Thread: Foreign keys causing conflicts leading to serialization failures

Foreign keys causing conflicts leading to serialization failures

From

Peter Schuller

Date:

01 April 2008, 17:55:49

Hello,

Using PostgreSQL 8.2, I have "atable" one of whose columns reference a
column in "othertable". I see serialization failures as a result of
*inserts* to atable in the context of:

  '"SELECT 1 FROM ONLY othertable x WHERE "otherid" = $1 FOR SHARE OF
  x" ' in 'INSERT INTO atable (otherid, col2, col3) VALUES (.., ..,
  ..)'

My interpretation is that the acquisition of a lock on the row in
question is due to the enforcement of the foreign key constraint, and
that, combined with the fact that this locking is performed on a
per-row level, this creates a conflict with any concurrent transaction
updating that row in othertable, regardless of whether 'otherid' is
touched.

First off, is this correct?

If yes:

To me, it would be advantegous if "bogus" conflicts were not generated
like this. Although I realize that serializable transactions are
subject to retries, one still tends to design transactions
specifically to avoid generating conflicts. It is useful to know that
a particular transaction is guaranteed to not generate serialization
failures. And if that is not possible, than at least minimizing the
risk is useful. Normally, an INSERT is conflict-free and it would be
nice to keep it that way.

Unfortunately, the introduction of enforced referential integrity has
this negative side effect.

If my interpretation above is correct; is the use of row-level locking
due to:

(1) it being mandated by a standard?
(2) "cell"-level beinginefficient?
(3) no one having implemented "cell"-level locking?
(4) there being a problem with having a DELETE correctly
    conflict with a "cell"-level lock?
(*) something else?

In short, I am wondering whether this behavior is intended or a
side-efffect of implementation details.

--
/ Peter Schuller

PGP userID: 0xE9758B7D or 'Peter Schuller <peter.schuller@infidyne.com>'
Key retrieval: Send an E-Mail to getpgpkey@scode.org
E-Mail: peter.schuller@infidyne.com Web: http://www.scode.org

Attachment

msg-32091-156346.dat

Re: Foreign keys causing conflicts leading to serialization failures

From

"Albe Laurenz"

Date:

02 April 2008, 09:49:57

Peter Schuller wrote:
> Using PostgreSQL 8.2, I have "atable" one of whose columns reference a
> column in "othertable". I see serialization failures as a result of
> *inserts* to atable in the context of:
>
>   '"SELECT 1 FROM ONLY othertable x WHERE "otherid" = $1 FOR SHARE OF
>   x" ' in 'INSERT INTO atable (otherid, col2, col3) VALUES (.., ..,
>   ..)'

A SELECT ... FROM "othertable" ... FOR SHARE won't conflict with a
concurrent update on "atable".

Do I guess right that there was also an UPDATE on the row in
"othertable"?
You may have been misled by a message like:
ERROR:  could not serialize access due to concurrent update
CONTEXT:  SQL statement "SELECT 1 FROM ONLY "othertable" x WHERE
"otherid" = $1 FOR SHARE OF x"

This message will be displayed although the statement that causes
the conflict is actually the UPDATE, perhaps because this was the
first statement to acquire a lock on that row in this transaction.

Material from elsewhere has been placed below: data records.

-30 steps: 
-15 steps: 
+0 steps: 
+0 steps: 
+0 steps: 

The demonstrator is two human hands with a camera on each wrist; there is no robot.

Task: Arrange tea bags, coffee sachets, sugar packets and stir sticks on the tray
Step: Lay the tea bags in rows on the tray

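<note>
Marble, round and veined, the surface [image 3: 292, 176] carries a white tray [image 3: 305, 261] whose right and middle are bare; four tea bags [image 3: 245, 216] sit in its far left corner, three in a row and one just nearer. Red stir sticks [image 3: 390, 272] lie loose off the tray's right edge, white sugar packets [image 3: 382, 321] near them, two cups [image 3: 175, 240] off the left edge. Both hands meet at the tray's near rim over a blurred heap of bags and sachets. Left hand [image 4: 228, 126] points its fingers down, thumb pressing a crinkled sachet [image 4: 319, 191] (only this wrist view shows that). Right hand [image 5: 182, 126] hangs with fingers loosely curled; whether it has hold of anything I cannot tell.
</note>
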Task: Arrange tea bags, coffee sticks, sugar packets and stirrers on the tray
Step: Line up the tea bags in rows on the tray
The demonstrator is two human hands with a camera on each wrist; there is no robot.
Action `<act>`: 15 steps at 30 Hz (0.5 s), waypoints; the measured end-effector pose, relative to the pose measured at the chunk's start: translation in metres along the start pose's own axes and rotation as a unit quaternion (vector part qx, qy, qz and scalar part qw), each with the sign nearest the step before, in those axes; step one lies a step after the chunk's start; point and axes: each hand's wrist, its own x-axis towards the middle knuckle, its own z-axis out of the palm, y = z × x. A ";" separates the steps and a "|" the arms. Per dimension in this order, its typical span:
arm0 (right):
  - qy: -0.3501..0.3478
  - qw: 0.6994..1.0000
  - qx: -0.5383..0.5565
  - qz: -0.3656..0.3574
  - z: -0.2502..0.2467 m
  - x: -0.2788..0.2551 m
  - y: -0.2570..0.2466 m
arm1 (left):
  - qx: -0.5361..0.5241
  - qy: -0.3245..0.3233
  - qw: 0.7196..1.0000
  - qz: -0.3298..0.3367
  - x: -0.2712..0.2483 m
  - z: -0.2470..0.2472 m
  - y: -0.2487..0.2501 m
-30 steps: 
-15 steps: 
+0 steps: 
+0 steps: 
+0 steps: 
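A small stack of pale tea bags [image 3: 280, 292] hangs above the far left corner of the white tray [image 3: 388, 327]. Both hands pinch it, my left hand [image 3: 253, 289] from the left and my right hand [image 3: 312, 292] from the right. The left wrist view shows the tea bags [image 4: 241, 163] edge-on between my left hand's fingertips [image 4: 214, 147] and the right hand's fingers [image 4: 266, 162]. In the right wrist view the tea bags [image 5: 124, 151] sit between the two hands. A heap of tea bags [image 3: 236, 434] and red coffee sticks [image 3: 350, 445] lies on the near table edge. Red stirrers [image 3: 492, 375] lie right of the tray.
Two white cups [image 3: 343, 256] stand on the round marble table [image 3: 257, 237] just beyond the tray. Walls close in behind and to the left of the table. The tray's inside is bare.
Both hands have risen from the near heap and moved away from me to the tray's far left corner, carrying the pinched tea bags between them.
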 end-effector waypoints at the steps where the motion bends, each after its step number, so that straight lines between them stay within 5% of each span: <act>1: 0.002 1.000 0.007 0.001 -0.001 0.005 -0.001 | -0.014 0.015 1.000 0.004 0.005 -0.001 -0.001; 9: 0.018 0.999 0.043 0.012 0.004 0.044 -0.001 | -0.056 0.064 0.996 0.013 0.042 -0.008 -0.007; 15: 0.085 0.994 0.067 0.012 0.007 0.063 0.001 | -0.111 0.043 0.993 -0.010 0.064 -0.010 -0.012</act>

What most likely happens is the following:

Serializable transaction 2 starts and SELECTs something.

Transaction 1 starts and gets a RowShareLock on a row of "othertable"
with the SELECT ... FOR SHARE

Transaction 1 UPDATEs the row and now holds a RowExclusiveLock
on the table row and the index row as well. The latter is necessary
because that not yet committed UPDATE has also changed the index
(even if the indexed columns did not change, the index will point
to a new row now).

Transaction 1 COMMITs. A new table row and a new index row are
visible.

Transaction 2 now issues an INSERT on "atable". This requires a
RowShareLock on the index row of the index on "othertable" that
is referenced by the foreign key constraint. But the corresponding
index row has changed since the transaction began, hence the error.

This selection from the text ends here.